Bianco a insisté sur le fait qu’il avait toujours agi « conformément aux Conventions de Genève pour un médecin militaire dans une guerre anti-subversive ou dans toute autre guerre ». Il a ajouté indirectement : « Ceux d’entre nous qui ont agi de bonne foi subissent cette honte. »
Ne voulant pas paraître « autoritaire », Bianco m'a demandé de mettre volontairement fin à notre deuxième conversation afin qu'il ne soit pas obligé de raccrocher.
Après leur extradition longtemps retardée vers l'Argentine, Bianco et Wehrli ont reconnu devant le tribunal qu'ils n'étaient pas les parents biologiques de Pablo et Carolina, mais ont nié avoir kidnappé les enfants. Le couple a insisté sur le fait qu'ils avaient le consentement des mères biologiques, mais le dossier judiciaire n'indiquait pas clairement qui étaient les mères ni comment la prétendue autorisation avait été obtenue.
Afin de déterminer la véritable identité des enfants, le juge Marquevitch a de nouveau exhorté le Paraguay à procéder à une analyse génétique des deux enfants. Mais Pablo et Carolina ont hésité.
"Je refuse de donner un échantillon de mon sang", a déclaré Pablo au juge paraguayen.
Carolina a ajouté : « Maintenant que je suis mère de deux enfants, j'ai compris qu'il faut laisser l'égoïsme derrière soi. Ce que les grands-mères ne comprennent pas, c'est que ce qu'elles font est caractérisé par la haine et l'égoïsme. Leur objectif est d’obtenir gain de cause en justice, sans se rendre compte de notre sort.

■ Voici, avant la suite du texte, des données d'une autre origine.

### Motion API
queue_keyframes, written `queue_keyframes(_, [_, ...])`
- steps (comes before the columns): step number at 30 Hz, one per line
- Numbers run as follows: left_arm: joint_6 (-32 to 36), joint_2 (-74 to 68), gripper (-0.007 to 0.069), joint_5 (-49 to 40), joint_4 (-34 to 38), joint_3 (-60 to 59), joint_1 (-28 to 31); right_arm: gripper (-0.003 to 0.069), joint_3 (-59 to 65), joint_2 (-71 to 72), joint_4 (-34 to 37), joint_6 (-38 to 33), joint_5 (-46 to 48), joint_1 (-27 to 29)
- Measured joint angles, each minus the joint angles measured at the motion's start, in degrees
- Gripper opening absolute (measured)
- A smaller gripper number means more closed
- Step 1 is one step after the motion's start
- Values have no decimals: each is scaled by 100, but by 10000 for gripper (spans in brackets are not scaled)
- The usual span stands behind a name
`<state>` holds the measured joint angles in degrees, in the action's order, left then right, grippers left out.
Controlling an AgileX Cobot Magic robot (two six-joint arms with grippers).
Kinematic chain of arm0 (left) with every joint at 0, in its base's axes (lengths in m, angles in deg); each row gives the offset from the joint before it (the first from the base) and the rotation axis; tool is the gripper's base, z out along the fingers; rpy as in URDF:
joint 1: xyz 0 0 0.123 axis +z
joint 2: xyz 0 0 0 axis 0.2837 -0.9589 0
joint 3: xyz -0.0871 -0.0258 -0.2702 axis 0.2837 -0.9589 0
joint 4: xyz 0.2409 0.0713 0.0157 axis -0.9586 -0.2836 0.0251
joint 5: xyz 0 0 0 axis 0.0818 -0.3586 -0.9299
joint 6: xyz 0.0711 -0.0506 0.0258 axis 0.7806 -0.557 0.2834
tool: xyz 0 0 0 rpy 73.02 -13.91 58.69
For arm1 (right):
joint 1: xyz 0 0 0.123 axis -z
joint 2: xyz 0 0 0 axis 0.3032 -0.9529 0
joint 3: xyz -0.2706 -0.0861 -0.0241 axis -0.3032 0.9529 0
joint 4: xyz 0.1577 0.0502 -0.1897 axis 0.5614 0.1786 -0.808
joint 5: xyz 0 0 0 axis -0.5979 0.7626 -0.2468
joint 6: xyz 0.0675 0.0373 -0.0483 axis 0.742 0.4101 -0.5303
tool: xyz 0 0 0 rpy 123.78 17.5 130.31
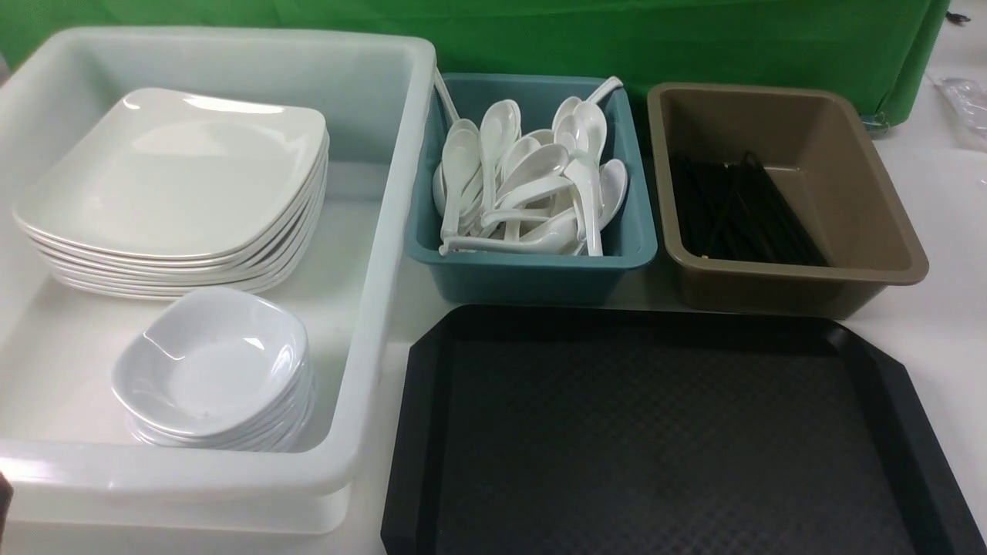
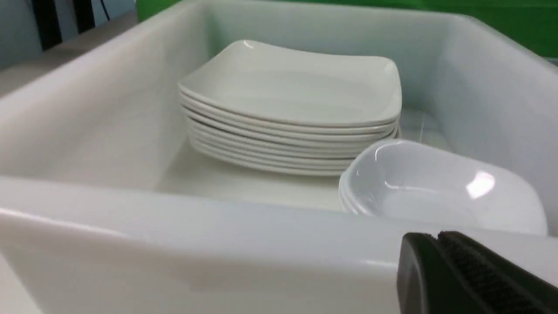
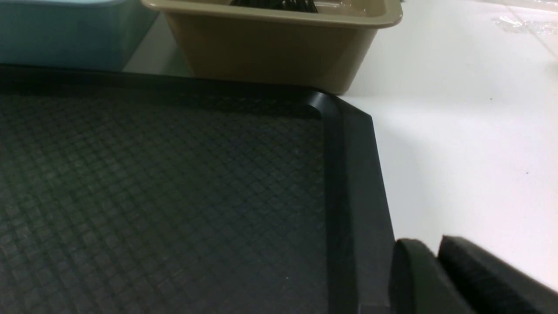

Le mystère continue donc. Pour Madariaga, qui a perdu sa femme dans la sale guerre, il n'y a qu'un espoir lointain qu'il puisse encore retrouver le fils qu'il n'a jamais connu. "J'adorerais le retrouver en Pablo", a déclaré Madariaga. « Mais je ne peux pas en rêver. La seule façon de le savoir est l’analyse génétique.
Et cette analyse, si jamais elle se produit, semble encore loin.
Mise à jour : Depuis l'article de Marta Gurvich en 1997, le mystère persiste quant à savoir qui était la véritable mère de Pablo Bianco. Cependant, un test ADN réalisé en 2010 a conclu qu'un autre bébé kidnappé était le fils de Silvia Quintela. On pense que Pablo pourrait être le fils d'une autre femme, Beatriz Recchia, une amie de Silvia qui a été arrêtée au même moment et qui était alors enceinte de quatre mois.